Life Discovered in Deep Ocean Sediments at Temperatures Above Water’s Boiling Point
An international research team that included three scientists from the University of Rhode Island’s Graduate School of Oceanography has discovered single-celled microorganisms in a location where they didn’t expect to find them.
“Water boils on the (Earth’s) surface at 100 degrees Celsius, and we found organisms living in sediments at 120 degrees Celsius,” said URI Professor of Oceanography Arthur Spivack, who led the geochemistry efforts of the 2016 expedition organized by the Japan Agency for Marine-Earth Science and Technology and Germany’s MARUM–Center for Marine and Environmental Sciences at the University of Bremen. The study was carried out as part of the work of Expedition 370 of the International Ocean Discovery Program.
The research results from a two-month-long expedition in 2016 were published in December 2020 in the journal Science.
The news follows an announcement in October that microbial diversity below the seafloor is as rich as on Earth’s surface. Researchers on that project from the Japan marine-earth science group, Bremen University, the University of Hyogo, University of Kochi and University of Rhode Island, discovered 40,000 different types of microorganisms from core samples from 40 sites around the globe.
The research published in Science today focused on the Nankai Trough off the coast of Japan, where the deep-sea scientific vessel, Chinkyu, drilled a hole 1,180 meters deep to reach sediment at 120 degrees Celsius. The leader of the study is Professor Kai-Uwe Hinrichs of MARUM.
Spivack, who was joined by recent Ph.D. graduates, Kira Homola and Justine Sauvage, on the URI team, said one way to identify life is to look for evidence of metabolism.

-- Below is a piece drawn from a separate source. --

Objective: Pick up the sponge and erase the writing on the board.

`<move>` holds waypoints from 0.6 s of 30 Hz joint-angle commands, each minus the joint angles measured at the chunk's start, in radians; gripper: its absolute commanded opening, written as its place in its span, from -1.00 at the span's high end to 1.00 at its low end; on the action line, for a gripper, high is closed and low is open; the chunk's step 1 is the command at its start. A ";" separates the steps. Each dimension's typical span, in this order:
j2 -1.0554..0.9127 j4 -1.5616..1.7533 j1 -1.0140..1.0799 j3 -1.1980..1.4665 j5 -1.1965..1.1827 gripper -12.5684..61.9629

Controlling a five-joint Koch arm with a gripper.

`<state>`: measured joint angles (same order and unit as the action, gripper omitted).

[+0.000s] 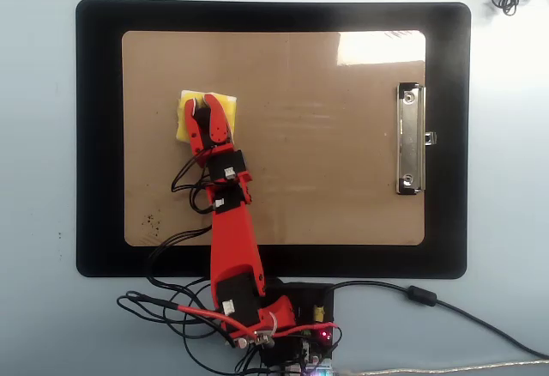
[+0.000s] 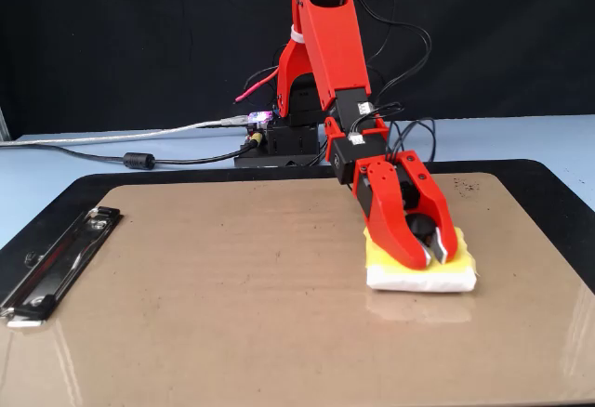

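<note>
My gripper [image 1: 200, 105] pinches the sponge [image 1: 223, 101] by its knob, pressing it flat on the board [image 1: 326, 178], upper left overhead, for wiping contact.

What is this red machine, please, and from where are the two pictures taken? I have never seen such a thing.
It is a small red robot arm ending in a pincer. One camera looks straight down from above; the other stands low at the table's far side, facing the arm. A brown board with a metal clip lies on a black mat. The pincer grips a yellow sponge by its black knob and presses it on the board. No writing is visible now.
</note>
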<state>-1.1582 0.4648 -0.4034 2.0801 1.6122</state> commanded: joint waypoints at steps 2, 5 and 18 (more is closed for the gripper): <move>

“We found chemical evidence of the organisms’ use of organic material in the sediment that allows them to survive,” Spivack said. The URI team also developed a model for the temperature regime of the site.
“This research tells us that deep sediment is habitable in places that we did not think possible,” he added.
While this is exciting news on its own, Spivack said the research could point to the possibility of life in harsh environments on other planets.
According to the study, sediments that lie deep below the ocean floor are harsh habitats. Temperature and pressure steadily increase with depth, while the energy supply becomes increasingly scarce. It has only been known for about 30 years that, in spite of these conditions, microorganisms do inhabit the seabed at depths of several kilometers. The deep biosphere is still not well understood, and this brings up fundamental questions: Where are the limits of life, and what factors determine them? To study how high temperatures affect life in the low-energy deep biosphere over the long-term, extensive deep-sea drilling is necessary.
“Only a few scientific drilling sites have yet reached depths where temperatures in the sediments are greater than 30 degrees Celsius,” explains study leader Hinrichs of MARUM. “The goal of the T-Limit Expedition, therefore, was to drill a thousand-meter deep hole into sediments with a temperature of up to 120 degrees Celsius – and we succeeded.”
Like the search for life in outer space, determining the limits of life on the Earth is fraught with great technological challenges, the research study says.